- Task brief: When a line below holds the string "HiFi", show that line.
━━━ Dataset
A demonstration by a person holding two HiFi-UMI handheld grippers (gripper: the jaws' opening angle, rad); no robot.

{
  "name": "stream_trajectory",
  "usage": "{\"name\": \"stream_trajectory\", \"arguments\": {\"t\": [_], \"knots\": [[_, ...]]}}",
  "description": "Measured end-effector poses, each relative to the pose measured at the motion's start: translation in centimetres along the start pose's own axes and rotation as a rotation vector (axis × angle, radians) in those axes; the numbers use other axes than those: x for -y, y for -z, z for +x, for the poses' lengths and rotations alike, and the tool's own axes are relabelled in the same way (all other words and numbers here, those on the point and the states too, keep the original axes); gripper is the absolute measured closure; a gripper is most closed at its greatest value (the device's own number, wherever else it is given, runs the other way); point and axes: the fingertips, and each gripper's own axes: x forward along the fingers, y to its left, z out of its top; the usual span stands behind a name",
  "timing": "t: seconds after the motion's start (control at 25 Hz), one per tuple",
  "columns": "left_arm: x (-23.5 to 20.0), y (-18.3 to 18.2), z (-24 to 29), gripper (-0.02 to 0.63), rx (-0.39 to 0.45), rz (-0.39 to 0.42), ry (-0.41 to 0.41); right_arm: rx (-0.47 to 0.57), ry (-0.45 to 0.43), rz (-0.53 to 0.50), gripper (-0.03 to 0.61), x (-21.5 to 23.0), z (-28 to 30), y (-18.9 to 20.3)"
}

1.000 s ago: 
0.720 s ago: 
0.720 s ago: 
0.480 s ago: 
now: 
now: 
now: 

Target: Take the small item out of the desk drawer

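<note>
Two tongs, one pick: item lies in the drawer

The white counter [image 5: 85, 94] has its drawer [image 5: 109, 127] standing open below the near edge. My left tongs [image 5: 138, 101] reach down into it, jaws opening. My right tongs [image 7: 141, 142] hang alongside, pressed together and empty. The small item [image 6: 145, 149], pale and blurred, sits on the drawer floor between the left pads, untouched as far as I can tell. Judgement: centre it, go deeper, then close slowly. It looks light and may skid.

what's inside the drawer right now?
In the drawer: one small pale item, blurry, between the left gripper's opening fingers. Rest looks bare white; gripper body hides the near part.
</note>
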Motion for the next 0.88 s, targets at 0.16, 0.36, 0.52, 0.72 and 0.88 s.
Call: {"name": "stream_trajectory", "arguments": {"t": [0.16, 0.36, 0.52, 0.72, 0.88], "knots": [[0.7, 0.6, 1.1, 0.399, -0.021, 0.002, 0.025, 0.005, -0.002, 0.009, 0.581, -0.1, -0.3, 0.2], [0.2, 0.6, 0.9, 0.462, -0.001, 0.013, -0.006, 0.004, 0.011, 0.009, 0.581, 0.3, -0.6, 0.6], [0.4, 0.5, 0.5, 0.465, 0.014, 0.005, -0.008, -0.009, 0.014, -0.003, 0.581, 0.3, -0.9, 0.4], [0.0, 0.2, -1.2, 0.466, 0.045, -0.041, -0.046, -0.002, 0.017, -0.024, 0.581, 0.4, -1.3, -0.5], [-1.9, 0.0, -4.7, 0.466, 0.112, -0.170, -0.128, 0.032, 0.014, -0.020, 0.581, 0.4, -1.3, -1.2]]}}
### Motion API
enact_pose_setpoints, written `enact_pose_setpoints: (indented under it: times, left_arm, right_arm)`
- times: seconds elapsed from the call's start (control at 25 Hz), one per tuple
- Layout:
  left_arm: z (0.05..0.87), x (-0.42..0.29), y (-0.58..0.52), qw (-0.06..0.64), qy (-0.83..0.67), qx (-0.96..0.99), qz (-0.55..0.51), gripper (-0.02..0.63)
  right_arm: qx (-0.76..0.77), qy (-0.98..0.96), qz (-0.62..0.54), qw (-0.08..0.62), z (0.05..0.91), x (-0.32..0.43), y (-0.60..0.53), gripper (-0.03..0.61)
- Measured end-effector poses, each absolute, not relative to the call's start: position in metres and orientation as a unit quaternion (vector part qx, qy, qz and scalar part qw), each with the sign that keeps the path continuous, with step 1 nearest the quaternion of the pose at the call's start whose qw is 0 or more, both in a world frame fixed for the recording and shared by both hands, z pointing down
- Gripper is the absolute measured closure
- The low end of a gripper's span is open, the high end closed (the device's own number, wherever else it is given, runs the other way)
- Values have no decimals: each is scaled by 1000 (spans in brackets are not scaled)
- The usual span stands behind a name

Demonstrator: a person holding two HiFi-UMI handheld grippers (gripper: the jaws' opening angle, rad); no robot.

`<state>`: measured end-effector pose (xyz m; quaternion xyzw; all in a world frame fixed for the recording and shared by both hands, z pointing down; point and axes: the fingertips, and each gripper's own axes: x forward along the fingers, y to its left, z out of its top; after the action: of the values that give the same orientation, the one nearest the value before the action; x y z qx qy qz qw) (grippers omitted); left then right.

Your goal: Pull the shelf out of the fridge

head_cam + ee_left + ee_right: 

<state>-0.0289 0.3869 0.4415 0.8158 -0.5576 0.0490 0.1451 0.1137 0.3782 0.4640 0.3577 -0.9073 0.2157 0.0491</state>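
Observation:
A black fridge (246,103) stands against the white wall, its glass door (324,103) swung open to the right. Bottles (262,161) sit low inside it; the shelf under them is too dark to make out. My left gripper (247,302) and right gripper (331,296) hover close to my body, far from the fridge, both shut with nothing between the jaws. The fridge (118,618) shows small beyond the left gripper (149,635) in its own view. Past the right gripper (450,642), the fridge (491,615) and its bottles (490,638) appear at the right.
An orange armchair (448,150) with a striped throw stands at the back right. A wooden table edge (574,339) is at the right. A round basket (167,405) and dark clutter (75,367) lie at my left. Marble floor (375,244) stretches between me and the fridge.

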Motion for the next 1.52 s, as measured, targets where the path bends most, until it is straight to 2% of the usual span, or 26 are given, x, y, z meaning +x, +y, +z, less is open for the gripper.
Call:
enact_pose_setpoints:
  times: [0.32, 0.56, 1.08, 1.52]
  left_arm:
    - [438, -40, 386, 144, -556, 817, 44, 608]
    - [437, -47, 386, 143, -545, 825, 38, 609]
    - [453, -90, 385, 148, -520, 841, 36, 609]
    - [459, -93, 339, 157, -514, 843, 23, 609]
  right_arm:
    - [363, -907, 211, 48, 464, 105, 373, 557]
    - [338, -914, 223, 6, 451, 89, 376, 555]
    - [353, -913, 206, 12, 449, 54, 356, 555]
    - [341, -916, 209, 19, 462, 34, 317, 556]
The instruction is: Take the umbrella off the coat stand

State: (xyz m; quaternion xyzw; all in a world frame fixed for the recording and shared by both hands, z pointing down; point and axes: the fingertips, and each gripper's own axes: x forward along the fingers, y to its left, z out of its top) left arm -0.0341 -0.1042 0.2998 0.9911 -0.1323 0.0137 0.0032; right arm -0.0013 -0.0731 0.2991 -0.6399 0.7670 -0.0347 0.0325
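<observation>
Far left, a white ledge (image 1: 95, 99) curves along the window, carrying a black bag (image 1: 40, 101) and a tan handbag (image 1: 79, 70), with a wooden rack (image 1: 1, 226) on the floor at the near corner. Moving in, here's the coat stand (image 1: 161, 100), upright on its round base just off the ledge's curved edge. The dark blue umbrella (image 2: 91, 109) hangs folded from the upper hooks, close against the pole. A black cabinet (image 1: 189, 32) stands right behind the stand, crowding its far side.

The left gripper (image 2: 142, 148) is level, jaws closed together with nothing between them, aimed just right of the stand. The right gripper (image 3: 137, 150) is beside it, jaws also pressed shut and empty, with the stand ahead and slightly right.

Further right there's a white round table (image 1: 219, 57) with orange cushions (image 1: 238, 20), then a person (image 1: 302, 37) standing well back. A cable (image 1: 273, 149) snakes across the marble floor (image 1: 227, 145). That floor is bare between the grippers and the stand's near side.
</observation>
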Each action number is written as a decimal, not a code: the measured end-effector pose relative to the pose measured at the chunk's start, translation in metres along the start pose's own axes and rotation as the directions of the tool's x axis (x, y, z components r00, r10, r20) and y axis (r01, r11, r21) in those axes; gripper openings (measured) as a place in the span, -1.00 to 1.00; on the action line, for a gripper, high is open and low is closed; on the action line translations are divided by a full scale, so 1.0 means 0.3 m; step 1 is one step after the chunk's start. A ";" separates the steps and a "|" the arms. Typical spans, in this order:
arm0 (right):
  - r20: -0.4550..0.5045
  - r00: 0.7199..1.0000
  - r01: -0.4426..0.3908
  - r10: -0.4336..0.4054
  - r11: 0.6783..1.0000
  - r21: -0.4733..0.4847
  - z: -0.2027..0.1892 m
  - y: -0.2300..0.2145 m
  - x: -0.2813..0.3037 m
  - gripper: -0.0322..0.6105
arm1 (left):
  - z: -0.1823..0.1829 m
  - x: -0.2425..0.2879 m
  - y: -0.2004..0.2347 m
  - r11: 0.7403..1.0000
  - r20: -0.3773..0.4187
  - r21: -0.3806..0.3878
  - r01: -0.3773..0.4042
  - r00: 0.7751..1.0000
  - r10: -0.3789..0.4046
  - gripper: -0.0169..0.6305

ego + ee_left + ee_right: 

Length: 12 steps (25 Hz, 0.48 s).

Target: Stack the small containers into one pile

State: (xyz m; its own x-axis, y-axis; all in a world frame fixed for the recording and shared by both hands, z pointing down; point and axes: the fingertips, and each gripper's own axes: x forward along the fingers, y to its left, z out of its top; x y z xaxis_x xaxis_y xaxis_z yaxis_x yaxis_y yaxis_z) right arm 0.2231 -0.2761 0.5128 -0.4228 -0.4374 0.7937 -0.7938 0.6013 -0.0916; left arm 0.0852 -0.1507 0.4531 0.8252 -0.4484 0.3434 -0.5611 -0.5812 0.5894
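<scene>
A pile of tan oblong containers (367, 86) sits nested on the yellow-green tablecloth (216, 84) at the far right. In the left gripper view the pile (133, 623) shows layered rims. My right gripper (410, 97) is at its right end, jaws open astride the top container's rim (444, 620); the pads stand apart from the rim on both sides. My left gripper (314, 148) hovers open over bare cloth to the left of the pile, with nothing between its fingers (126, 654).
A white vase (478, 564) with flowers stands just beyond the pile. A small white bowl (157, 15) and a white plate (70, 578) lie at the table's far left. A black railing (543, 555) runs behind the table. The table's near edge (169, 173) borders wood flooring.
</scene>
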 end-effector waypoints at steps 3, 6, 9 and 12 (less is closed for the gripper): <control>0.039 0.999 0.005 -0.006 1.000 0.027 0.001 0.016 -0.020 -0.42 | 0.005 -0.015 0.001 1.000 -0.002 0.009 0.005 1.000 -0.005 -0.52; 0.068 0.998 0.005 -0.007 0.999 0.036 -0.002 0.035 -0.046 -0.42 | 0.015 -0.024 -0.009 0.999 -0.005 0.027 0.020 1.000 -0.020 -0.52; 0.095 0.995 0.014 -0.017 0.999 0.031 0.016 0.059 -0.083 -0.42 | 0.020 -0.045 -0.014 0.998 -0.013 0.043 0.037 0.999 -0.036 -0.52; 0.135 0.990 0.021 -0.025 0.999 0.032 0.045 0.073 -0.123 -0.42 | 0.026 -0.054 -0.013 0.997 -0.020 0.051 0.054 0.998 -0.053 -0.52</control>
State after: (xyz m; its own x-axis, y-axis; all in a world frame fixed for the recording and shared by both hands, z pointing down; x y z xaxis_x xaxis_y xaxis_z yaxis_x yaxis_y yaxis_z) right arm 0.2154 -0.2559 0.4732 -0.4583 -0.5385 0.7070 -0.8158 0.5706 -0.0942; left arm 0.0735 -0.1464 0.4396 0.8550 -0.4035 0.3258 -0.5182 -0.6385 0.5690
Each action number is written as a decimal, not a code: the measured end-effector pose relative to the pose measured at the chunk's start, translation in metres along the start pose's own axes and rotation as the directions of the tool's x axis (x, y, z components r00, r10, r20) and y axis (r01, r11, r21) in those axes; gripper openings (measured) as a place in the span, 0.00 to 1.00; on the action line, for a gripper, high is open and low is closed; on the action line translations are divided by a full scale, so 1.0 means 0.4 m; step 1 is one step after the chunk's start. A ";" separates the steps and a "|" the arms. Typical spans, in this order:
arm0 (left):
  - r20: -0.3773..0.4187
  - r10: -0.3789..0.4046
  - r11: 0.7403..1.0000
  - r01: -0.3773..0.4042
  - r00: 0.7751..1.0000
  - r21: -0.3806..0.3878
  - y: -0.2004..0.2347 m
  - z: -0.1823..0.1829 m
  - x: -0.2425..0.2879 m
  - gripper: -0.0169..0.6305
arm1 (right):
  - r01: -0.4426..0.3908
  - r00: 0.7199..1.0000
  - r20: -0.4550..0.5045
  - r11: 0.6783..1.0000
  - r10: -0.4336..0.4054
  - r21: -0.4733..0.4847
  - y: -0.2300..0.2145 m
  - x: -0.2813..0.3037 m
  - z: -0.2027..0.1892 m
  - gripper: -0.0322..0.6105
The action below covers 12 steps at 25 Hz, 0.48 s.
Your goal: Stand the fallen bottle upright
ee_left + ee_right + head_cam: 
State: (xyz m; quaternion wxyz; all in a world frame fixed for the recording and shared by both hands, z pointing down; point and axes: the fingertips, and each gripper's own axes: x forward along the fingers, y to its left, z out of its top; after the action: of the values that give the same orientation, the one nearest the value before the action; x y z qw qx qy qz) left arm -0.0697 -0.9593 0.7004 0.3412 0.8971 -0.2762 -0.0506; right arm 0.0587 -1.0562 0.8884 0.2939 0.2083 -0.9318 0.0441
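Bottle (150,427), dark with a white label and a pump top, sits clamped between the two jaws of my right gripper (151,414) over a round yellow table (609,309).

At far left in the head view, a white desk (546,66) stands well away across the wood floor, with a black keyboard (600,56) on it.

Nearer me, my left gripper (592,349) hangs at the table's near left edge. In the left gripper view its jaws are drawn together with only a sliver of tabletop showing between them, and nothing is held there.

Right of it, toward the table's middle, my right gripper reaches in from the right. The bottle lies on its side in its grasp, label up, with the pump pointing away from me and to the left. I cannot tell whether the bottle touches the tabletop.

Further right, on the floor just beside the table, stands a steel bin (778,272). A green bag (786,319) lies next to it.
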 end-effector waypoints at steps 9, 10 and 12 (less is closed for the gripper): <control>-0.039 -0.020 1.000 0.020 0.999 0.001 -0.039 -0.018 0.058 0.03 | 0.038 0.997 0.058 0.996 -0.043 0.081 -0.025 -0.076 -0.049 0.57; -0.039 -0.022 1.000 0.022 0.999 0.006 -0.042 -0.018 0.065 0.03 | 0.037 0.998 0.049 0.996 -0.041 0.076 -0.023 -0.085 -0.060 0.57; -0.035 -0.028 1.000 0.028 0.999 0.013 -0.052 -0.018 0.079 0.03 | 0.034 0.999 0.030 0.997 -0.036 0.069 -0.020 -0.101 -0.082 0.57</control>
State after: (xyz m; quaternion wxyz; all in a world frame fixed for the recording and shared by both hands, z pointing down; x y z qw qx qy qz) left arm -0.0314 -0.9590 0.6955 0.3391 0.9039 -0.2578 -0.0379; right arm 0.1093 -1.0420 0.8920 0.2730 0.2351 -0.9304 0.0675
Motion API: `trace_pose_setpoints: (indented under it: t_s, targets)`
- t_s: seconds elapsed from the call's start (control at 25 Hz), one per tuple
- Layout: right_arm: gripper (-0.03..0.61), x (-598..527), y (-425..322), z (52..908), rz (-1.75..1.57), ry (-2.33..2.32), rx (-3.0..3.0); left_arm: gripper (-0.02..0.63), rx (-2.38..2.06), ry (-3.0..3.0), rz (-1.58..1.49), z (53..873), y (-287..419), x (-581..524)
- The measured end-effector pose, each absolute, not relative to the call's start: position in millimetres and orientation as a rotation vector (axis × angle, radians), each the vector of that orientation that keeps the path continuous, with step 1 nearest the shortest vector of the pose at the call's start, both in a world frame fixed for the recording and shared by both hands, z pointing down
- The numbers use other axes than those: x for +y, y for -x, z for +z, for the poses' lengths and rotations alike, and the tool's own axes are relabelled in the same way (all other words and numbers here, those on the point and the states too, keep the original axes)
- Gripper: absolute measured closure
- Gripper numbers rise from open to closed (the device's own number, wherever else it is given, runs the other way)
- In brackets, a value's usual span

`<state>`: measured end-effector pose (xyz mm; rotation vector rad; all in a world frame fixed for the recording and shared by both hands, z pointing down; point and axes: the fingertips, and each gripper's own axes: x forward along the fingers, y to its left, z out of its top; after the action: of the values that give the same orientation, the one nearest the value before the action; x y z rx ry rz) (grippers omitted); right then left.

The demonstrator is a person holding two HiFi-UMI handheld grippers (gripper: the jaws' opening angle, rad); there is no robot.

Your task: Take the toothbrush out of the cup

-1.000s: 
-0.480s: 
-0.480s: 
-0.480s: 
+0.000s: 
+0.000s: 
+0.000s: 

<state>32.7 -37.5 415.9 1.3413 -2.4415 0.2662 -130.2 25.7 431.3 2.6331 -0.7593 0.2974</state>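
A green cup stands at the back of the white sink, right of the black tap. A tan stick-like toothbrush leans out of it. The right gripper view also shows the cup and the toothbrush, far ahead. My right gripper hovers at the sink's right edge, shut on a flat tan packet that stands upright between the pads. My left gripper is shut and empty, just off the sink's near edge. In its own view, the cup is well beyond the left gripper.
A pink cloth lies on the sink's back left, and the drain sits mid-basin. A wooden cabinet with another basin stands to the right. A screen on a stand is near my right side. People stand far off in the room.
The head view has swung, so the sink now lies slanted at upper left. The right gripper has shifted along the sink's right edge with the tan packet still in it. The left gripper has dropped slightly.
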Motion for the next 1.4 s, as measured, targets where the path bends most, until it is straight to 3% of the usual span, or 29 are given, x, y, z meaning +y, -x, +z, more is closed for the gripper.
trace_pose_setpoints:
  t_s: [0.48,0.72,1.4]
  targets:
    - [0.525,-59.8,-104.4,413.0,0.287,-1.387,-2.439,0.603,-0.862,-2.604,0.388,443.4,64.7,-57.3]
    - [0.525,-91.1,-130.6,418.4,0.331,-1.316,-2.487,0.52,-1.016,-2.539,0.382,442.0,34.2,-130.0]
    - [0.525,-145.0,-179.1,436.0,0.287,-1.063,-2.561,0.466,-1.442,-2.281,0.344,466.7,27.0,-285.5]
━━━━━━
- Task answer:
A demonstration by a person holding two HiFi-UMI handheld grippers (gripper: the jaws' opening angle, rad); no robot.
Demonstrator: a person holding two HiFi-UMI handheld grippers (gripper: the jaws' opening angle, rad); no robot.
The demonstrator is a person holding two HiFi-UMI handheld grippers (gripper: the jaws' opening angle, rad); there is no robot.

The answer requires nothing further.